What lines of the material hold the string "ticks"? Pull each of them out.

────

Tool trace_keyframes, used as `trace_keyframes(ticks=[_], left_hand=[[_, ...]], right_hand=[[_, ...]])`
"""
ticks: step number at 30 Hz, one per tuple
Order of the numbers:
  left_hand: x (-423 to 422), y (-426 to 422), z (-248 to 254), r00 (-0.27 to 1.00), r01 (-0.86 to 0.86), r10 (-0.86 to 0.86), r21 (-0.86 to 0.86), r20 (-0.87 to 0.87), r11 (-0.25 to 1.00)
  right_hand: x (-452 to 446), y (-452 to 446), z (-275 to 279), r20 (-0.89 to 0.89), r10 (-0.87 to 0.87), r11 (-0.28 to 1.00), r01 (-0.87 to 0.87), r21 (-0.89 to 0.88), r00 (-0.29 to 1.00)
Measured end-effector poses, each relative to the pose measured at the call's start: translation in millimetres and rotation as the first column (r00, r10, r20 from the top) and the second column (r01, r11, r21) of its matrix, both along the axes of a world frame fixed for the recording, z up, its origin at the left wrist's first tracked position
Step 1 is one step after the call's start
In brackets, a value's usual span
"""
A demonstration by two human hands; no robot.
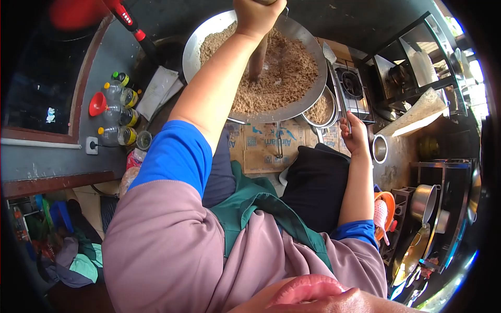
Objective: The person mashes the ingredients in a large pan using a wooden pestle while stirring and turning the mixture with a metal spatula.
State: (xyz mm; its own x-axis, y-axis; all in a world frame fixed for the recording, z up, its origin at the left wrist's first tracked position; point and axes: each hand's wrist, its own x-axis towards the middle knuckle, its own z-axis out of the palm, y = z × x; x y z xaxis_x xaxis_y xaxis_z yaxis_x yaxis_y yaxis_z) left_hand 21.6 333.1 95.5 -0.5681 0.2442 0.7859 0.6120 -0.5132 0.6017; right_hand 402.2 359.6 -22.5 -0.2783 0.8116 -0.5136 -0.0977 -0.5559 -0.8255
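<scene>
A wide metal wok (194,52) holds brown crumbly food (292,73). My left hand (255,18) is closed round the upper end of a thick wooden stick (258,60), whose lower end stands in the food. To the right of the wok, my right hand (355,133) has its fingers closed round the handle of a long metal spatula (336,81). The spatula's blade points away from me, beside the wok's rim. Below the rim, a smaller pan (319,110) holds similar brown crumbs, near my right hand.
A gas stove (352,86) stands right of the wok. Flattened cardboard (258,148) lies before my legs. Bottles (112,112) and a red funnel (97,104) stand at left. Metal racks (443,164) with pots (424,202) and a metal cup (380,148) are at right.
</scene>
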Motion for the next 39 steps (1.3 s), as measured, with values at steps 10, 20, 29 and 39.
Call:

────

### Worked solution
Tool trace_keyframes, used as `trace_keyframes(ticks=[_], left_hand=[[_, ...]], right_hand=[[_, ...]])`
ticks: step number at 30 Hz, one per tuple

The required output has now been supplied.